As the answer, set down the lines below from the one containing "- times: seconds" through the one containing "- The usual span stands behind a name", exactly and inclusively, and no others.

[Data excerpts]

⁂

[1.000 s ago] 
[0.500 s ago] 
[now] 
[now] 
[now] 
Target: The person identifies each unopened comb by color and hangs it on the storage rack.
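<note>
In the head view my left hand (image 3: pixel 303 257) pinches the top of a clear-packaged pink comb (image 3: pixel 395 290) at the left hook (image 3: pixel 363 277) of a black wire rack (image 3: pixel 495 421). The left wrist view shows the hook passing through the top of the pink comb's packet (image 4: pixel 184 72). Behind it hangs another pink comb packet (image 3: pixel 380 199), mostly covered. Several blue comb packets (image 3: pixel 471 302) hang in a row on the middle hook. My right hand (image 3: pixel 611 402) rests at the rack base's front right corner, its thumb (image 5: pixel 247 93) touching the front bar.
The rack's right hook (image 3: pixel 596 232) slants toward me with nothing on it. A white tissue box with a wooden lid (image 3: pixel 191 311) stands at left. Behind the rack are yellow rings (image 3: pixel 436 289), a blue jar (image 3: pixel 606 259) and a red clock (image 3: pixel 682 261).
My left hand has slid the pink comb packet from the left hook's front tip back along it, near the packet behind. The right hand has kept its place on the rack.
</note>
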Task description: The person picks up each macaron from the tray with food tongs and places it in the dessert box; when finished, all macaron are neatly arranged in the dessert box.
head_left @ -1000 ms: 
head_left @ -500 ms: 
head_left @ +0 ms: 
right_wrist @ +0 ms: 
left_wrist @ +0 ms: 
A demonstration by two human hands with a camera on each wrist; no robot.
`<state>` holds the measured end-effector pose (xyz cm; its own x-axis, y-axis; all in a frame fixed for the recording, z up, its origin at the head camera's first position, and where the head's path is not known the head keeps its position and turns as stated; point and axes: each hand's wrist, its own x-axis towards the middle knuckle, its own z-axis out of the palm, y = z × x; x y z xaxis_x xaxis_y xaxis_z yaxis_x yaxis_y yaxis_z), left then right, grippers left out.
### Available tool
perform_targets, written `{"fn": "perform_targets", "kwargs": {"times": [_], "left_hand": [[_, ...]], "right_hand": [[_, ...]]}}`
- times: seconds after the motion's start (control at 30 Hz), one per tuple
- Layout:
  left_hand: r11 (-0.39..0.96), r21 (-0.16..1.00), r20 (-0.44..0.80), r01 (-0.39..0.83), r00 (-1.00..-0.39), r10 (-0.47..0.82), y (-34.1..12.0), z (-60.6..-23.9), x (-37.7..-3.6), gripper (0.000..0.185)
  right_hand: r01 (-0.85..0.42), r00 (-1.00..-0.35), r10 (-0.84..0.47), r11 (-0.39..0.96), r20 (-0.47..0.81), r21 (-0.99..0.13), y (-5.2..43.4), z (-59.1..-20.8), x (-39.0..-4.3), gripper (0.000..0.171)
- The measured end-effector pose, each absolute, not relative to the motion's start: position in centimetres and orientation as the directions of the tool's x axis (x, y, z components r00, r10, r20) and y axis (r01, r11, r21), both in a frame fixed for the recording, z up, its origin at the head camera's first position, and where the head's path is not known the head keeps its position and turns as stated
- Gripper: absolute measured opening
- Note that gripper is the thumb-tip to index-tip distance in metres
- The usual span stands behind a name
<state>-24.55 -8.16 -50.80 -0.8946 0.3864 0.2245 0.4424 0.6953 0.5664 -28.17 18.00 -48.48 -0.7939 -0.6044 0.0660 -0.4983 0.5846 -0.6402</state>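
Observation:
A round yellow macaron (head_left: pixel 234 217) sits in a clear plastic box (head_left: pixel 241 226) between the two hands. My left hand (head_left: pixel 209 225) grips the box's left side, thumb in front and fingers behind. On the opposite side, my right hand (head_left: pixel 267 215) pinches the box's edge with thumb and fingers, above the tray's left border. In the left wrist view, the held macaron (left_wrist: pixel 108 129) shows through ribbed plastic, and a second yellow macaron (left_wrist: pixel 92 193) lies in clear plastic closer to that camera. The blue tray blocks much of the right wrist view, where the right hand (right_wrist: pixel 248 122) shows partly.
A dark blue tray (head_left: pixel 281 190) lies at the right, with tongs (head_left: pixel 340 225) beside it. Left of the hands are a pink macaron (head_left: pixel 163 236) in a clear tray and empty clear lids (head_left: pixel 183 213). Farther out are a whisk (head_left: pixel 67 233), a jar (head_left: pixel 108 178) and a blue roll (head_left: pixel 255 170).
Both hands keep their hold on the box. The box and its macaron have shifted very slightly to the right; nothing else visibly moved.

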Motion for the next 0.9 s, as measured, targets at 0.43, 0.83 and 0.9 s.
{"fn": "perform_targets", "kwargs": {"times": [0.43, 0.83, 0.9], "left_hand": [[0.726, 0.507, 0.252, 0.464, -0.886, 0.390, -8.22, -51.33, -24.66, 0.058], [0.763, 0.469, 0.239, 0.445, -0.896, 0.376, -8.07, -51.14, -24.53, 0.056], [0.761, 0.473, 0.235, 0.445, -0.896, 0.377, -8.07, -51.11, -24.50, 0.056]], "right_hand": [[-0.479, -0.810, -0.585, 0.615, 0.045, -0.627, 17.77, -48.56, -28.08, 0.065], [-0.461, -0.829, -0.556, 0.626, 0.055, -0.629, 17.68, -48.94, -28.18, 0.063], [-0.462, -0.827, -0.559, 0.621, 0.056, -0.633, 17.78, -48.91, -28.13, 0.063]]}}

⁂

▶ [RESULT BELOW]
- times: seconds after the motion's start (control at 30 Hz), one per tuple
- Layout:
  left_hand: r11 (-0.39..0.96), r21 (-0.16..1.00), r20 (-0.44..0.80), r01 (-0.39..0.83), r00 (-1.00..-0.39), r10 (-0.47..0.82), y (-34.1..12.0), z (-60.6..-23.9), x (-37.7..-3.6), gripper (0.000..0.185)
  right_hand: r01 (-0.85..0.42), r00 (-1.00..-0.35), r10 (-0.84..0.47), r11 (-0.39..0.96), r20 (-0.47..0.81), r21 (-0.99..0.13), y (-5.2..43.4), z (-59.1..-20.8), x (-39.0..-4.3), gripper (0.000..0.171)
- The measured end-effector pose, each absolute, not relative to the motion's start: position in centimetres and orientation as the directions of the tool's x axis (x, y, z components r00, r10, r20) and y axis (r01, r11, r21), both in a frame fixed for the recording, z up, its origin at the head camera's first position, and where the head's path is not known the head keeps its position and turns as stated
- Gripper: absolute measured opening
- Note that gripper is the thumb-tip to index-tip distance in metres
- The usual span stands behind a name

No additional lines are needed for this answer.